Sam pointed imperiously. “Go now to your chief and speak what I have spoken.”

The warrior dashed out. Sam wiped his forehead.

He ate antelope that night from the cooking pots of the Sioux, and it was handed him by an image from a dream, light as a thistle upon her dainty feet, her face lowered but not too low for him to see the flash of her smile. Running Elk watched him with narrowed eyes and Strong Boy with open hate.

Sam knew things were coming to a head. He could feel it in the air, sense it in the tribal council members who flanked their chief. Buffalo would either be released or put to the torture of fire to make him speak. If they decided Buffalo was guilty, then the white medicine man must be guilty as well. For an instant, the savory game almost curled in Sam’s stomach.

He kept his air and attitude aloof, but his eyes and face suggested friendship when he happened to glance at Running Elk. He harbored no ill will, but Running Elk was the one who must right a wrong. Sam hoped he got this feeling across without it being misconstrued.

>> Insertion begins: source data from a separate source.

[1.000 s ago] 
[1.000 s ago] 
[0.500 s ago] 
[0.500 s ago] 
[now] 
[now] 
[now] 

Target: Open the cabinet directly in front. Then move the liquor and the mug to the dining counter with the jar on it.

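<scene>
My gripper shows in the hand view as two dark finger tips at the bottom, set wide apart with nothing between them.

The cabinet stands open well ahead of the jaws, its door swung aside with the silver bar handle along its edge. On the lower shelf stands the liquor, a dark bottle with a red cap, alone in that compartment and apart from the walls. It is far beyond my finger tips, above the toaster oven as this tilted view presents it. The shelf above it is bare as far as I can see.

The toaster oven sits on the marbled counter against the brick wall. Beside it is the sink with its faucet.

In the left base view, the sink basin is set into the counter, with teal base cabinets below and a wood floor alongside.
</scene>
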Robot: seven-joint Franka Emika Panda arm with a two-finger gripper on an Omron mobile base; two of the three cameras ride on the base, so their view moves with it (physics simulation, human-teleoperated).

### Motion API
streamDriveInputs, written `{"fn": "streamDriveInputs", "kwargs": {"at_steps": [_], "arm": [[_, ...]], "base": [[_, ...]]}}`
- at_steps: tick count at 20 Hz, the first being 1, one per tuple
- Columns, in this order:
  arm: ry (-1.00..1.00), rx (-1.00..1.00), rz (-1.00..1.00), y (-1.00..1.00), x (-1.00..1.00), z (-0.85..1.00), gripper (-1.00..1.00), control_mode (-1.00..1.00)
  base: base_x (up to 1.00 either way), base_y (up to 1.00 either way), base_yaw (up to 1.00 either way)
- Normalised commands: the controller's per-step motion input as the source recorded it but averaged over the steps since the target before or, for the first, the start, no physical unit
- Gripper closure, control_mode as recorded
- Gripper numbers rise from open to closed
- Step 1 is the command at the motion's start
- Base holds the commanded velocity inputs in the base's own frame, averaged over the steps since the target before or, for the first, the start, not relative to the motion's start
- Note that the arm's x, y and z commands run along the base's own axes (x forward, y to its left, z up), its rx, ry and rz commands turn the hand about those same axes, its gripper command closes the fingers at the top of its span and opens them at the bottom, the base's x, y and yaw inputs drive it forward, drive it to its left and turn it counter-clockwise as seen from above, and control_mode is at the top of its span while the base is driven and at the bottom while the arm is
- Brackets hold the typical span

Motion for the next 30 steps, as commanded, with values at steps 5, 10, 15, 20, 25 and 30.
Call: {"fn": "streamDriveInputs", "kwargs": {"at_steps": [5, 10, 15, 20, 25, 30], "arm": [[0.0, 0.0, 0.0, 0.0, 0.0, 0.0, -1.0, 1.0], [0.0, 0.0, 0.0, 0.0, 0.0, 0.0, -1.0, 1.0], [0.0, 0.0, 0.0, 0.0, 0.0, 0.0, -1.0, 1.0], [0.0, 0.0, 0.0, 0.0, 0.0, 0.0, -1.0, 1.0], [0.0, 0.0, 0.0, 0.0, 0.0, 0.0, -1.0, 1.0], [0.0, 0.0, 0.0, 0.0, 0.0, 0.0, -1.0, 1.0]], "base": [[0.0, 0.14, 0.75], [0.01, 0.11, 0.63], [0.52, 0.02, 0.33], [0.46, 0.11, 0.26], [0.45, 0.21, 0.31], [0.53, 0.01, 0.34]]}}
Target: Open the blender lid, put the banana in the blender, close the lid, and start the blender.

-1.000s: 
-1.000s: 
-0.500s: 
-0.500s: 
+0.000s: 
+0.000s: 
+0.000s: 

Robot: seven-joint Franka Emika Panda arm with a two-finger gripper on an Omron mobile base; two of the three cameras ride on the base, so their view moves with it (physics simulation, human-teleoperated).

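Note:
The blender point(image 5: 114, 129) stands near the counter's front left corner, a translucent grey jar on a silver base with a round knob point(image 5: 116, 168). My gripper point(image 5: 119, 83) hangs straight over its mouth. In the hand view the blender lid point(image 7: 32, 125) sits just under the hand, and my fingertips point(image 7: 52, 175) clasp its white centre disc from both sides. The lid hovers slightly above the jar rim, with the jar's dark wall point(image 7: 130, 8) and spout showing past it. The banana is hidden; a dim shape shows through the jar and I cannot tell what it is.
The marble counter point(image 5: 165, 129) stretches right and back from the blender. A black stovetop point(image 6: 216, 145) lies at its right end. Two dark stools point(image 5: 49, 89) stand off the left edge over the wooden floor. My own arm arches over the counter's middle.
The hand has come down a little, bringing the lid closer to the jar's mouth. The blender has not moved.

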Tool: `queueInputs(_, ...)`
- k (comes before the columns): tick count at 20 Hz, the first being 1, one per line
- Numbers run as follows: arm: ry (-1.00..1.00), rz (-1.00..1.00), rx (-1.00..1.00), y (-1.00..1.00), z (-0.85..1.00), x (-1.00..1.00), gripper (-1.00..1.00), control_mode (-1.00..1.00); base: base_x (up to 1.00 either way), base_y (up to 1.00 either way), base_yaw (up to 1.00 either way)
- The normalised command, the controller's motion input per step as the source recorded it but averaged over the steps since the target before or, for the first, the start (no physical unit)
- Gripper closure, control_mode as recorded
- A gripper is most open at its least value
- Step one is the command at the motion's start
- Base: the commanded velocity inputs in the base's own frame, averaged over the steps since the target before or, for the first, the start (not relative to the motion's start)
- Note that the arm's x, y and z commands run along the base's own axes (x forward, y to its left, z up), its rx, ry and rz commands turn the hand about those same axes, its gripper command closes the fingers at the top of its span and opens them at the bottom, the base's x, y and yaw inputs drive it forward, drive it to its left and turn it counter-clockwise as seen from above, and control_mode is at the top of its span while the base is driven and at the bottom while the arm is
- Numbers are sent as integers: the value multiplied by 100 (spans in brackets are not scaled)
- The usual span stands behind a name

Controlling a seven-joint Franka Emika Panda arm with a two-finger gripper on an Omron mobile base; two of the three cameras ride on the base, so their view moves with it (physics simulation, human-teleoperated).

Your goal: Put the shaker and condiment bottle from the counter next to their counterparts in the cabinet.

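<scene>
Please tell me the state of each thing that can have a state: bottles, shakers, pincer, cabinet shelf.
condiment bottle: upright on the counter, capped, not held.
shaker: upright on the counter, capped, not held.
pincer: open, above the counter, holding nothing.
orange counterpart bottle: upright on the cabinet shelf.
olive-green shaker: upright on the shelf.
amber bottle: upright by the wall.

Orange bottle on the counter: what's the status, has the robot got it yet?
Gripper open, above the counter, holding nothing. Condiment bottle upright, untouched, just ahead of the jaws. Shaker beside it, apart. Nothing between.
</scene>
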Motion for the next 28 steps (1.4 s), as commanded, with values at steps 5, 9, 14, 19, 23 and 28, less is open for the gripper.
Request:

He strolled toward the creek with the first light of the moon. His mind was heavy with the problem. Even if Buffalo was released and they rode from the camp in safety, there remained much. The rifle-running; the impending war clouds between Crow and Sioux, which would bring troops in, lead to war, and cost white scalps and red ones as well. Sam flinched from the prospect, being a peaceable man and believing that the country needed all the good, strong citizens it had, without killing any of them off.

Then he saw Singing Waters standing beside the creek, like a doe about to take flight. He walked slowly toward her. Strong Boy and I have one thing in common, he thought.

She stood warm and near in the darkness and he could hear her breathing and see the glint of teeth behind parted lips.